# Assignment:
This exercise calls for every line of the data below with the string "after" in it.

# Provided material:
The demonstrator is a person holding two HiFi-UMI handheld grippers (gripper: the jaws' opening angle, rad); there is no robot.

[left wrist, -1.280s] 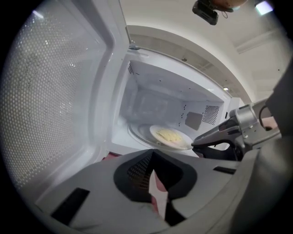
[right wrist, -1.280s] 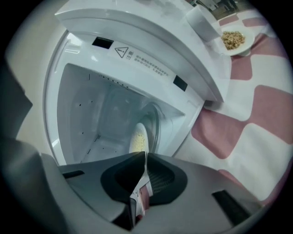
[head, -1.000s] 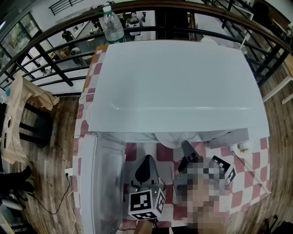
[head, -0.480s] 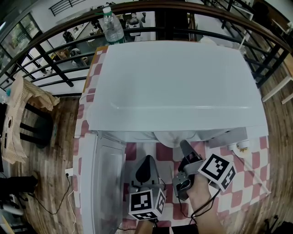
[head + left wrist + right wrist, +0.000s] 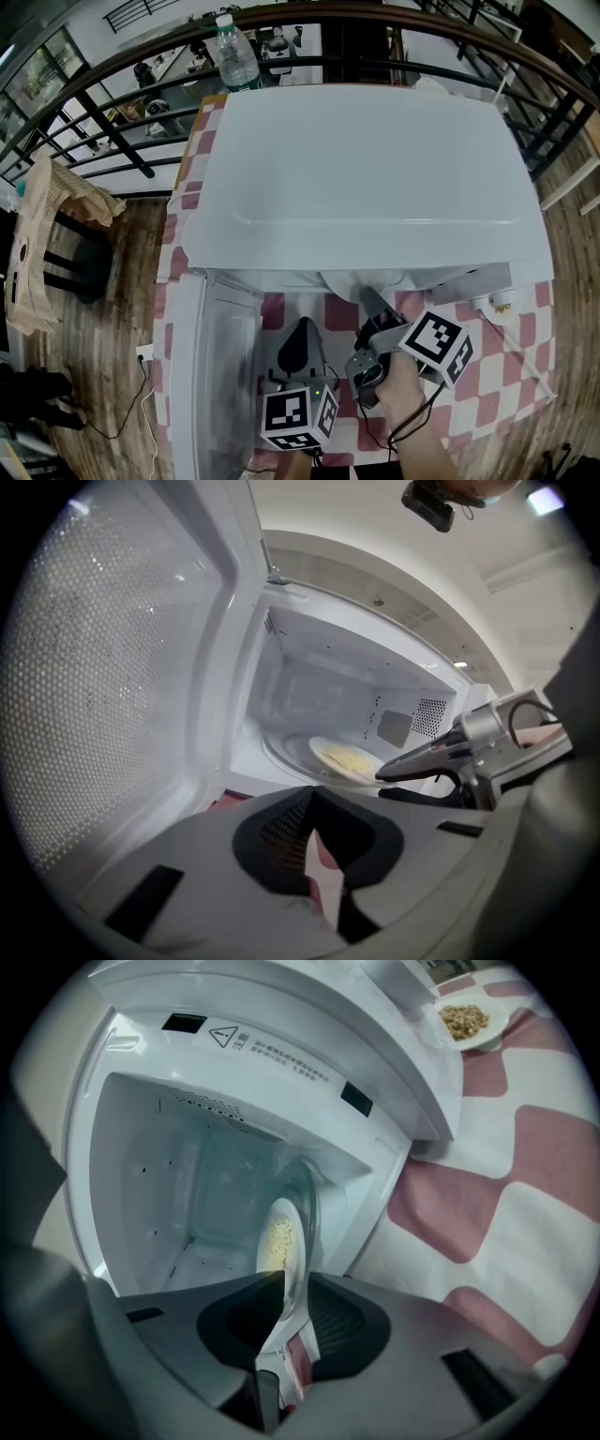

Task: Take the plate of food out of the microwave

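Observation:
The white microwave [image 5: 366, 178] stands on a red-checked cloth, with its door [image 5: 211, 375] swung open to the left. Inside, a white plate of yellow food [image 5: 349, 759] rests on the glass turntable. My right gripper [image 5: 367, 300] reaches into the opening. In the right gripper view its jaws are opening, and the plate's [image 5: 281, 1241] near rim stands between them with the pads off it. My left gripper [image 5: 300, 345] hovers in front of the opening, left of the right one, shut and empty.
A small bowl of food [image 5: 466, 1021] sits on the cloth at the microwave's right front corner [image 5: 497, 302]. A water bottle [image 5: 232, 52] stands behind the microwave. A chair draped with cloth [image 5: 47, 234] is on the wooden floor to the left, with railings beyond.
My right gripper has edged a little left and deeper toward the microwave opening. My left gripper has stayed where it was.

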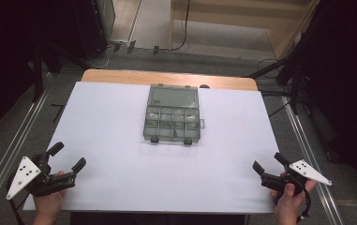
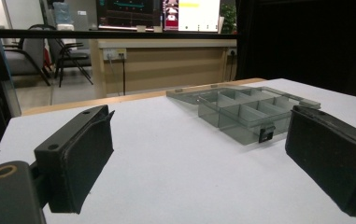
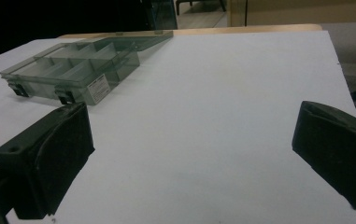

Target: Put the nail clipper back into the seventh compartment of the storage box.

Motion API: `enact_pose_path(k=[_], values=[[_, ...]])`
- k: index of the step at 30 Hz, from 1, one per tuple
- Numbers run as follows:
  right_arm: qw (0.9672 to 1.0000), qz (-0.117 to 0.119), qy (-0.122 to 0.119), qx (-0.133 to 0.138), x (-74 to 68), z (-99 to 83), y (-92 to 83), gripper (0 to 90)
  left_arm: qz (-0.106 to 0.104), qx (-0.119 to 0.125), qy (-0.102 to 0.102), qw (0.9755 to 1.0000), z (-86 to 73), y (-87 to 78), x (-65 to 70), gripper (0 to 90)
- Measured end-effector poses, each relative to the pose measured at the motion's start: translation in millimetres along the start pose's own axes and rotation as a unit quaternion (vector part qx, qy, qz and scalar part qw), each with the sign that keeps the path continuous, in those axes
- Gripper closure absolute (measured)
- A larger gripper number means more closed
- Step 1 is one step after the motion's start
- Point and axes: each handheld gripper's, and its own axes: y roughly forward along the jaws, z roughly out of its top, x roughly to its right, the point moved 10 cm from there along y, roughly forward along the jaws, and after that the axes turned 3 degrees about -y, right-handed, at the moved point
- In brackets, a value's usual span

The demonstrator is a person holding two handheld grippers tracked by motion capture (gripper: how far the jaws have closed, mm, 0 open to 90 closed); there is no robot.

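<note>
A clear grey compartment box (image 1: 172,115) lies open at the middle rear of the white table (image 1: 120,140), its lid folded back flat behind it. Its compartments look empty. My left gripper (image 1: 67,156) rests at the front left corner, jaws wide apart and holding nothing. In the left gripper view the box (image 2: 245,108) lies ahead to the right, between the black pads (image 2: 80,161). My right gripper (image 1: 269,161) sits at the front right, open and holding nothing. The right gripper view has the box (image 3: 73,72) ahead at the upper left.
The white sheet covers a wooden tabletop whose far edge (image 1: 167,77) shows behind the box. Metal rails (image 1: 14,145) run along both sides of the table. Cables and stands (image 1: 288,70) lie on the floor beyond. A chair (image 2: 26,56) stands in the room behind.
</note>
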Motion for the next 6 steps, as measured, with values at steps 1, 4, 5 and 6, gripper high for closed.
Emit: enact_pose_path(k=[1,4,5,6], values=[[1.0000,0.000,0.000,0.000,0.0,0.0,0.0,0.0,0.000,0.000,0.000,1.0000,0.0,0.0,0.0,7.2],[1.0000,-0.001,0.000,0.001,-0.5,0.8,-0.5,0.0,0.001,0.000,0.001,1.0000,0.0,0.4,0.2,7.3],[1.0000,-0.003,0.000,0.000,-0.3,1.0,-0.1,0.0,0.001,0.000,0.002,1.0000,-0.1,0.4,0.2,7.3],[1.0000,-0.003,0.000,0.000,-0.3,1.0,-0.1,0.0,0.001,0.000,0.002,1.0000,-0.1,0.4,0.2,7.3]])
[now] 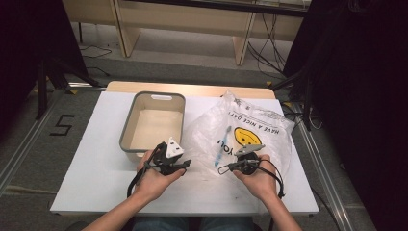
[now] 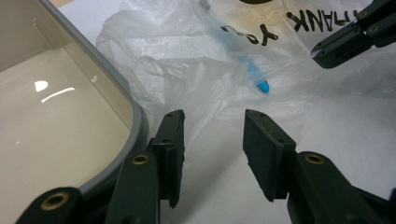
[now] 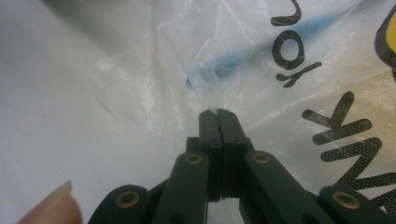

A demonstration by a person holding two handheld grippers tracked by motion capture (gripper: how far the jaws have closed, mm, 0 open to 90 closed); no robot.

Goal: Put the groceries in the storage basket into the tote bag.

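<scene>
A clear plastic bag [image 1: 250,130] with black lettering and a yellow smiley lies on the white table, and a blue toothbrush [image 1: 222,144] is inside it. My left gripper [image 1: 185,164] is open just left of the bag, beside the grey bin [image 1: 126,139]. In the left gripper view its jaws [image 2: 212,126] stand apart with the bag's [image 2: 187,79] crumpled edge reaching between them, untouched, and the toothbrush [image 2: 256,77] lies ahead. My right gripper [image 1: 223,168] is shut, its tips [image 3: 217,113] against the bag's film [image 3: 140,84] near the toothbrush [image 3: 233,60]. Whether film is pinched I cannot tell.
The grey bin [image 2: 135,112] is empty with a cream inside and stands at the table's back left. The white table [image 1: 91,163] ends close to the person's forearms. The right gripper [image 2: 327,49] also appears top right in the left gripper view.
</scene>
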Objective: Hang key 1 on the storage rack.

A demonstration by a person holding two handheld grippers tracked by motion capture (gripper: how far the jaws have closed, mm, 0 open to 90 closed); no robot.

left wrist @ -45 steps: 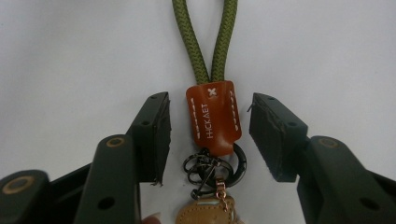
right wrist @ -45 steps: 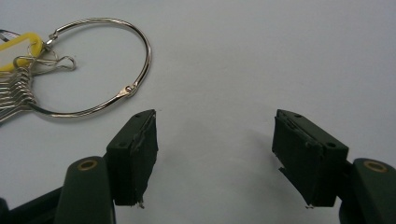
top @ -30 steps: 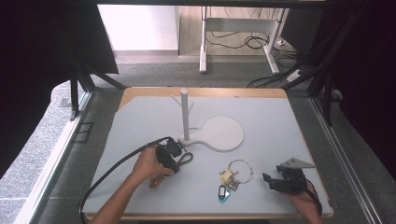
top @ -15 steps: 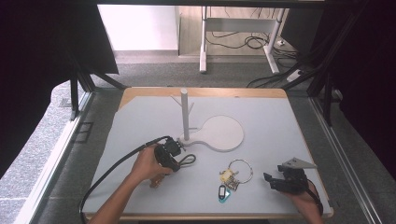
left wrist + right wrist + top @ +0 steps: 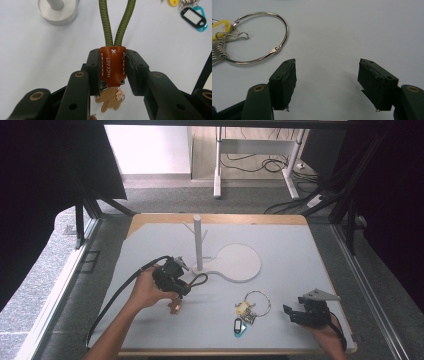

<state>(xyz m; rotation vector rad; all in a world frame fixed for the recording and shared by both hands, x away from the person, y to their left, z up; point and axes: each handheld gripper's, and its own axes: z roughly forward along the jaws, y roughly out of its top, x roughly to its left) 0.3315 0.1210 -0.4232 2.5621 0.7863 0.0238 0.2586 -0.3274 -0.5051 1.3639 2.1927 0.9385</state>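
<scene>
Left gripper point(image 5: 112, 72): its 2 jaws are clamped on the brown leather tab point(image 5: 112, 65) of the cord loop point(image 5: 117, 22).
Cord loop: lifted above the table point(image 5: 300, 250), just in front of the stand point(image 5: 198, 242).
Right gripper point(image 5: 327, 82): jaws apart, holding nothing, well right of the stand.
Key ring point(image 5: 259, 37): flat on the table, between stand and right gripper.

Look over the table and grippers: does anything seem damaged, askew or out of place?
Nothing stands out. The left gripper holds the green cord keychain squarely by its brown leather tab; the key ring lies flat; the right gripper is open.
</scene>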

# The answer:
- Step 1 is one step after the motion's start
- Point and axes: each handheld gripper's, and its own axes: y roughly forward along the jaws, z roughly out of its top, x roughly to its right, the point moved 10 cm from there along y, roughly forward along the jaws, and after that the axes turned 3 degrees about -y, right-handed, at the moved point

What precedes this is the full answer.